## Try it
Search the material for "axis" and show all lines that contain it.

## Source material
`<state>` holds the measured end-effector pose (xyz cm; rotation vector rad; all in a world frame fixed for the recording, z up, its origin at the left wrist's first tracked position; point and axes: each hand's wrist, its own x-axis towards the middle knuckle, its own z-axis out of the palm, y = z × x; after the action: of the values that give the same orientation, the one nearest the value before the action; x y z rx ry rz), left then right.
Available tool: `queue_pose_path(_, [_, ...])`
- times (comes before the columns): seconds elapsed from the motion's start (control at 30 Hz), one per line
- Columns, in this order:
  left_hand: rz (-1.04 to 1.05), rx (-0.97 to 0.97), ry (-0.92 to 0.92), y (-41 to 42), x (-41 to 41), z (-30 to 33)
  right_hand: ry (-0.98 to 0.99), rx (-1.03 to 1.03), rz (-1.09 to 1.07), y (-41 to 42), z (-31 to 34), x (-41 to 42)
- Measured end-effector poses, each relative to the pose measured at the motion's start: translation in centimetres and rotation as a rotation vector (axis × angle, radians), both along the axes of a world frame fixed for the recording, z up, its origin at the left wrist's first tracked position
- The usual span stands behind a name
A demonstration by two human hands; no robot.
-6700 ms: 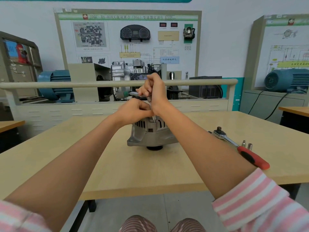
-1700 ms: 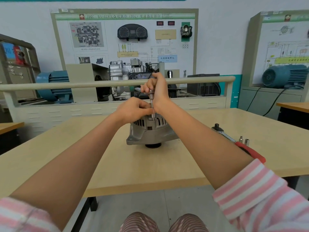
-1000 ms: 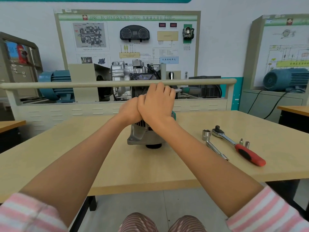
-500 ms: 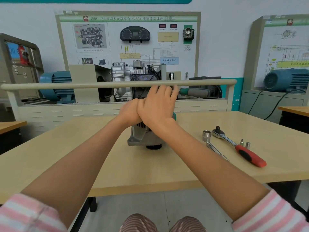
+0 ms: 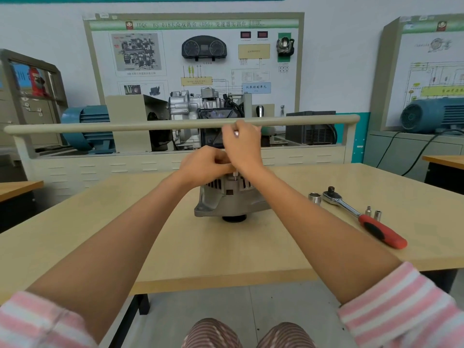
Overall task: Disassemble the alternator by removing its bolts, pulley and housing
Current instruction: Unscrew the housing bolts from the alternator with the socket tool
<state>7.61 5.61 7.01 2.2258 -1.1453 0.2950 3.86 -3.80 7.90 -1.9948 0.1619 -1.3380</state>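
Note:
The grey alternator (image 5: 226, 199) stands on the wooden table (image 5: 226, 249) with its black pulley (image 5: 234, 218) underneath. My right hand (image 5: 244, 149) is raised above it, fingers curled round the top of a slim metal driver. The driver's shaft (image 5: 235, 175) shows below my wrist and runs down into the alternator's top. Beside the shaft, my left hand (image 5: 204, 165) sits on the top of the housing with its fingers curled, thumb and fingertips closing on the shaft. My hands hide the alternator's top face.
To the right of the alternator lie a large socket (image 5: 314, 197), a ratchet with a red handle (image 5: 381, 232) and two small sockets (image 5: 373, 213). A beige rail (image 5: 150, 126) and a training stand with a gearbox stand behind the table.
Half a second ago my right hand lay flat, stretched beyond the alternator toward a green-handled tool. Now it is raised and curled round the upright driver. My left hand stayed on the housing.

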Motion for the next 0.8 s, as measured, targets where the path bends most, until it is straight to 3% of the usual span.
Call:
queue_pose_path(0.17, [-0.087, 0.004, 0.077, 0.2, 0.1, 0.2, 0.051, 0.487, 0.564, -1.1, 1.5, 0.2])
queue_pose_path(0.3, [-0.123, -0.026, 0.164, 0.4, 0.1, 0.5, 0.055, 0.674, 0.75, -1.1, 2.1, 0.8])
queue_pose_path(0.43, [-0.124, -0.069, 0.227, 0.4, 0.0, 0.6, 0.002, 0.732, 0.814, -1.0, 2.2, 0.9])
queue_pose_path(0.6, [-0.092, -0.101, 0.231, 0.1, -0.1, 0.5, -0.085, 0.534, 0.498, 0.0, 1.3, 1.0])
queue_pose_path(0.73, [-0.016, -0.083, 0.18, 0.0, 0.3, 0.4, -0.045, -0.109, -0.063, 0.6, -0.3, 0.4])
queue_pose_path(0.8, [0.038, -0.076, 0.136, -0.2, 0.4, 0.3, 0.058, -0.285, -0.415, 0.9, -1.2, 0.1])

## Exercise output
`<state>` holds the measured end-effector pose (xyz cm; rotation vector rad; all in a world frame fixed for the recording, z up, its origin at the left wrist's first tracked position; point and axes: each hand's wrist, its own x-axis towards the middle knuckle, its own z-axis out of the palm, y = z × x; after the action: of the values that give the same orientation, the one nearest the value before the action; x y z rx ry rz), left then right.
- Measured end-effector poses, each relative to the pose measured at the motion's start: translation in centimetres and rotation as a rotation vector (axis × angle, radians), both along the axes of a world frame fixed for the recording, z up, its origin at the left wrist's first tracked position

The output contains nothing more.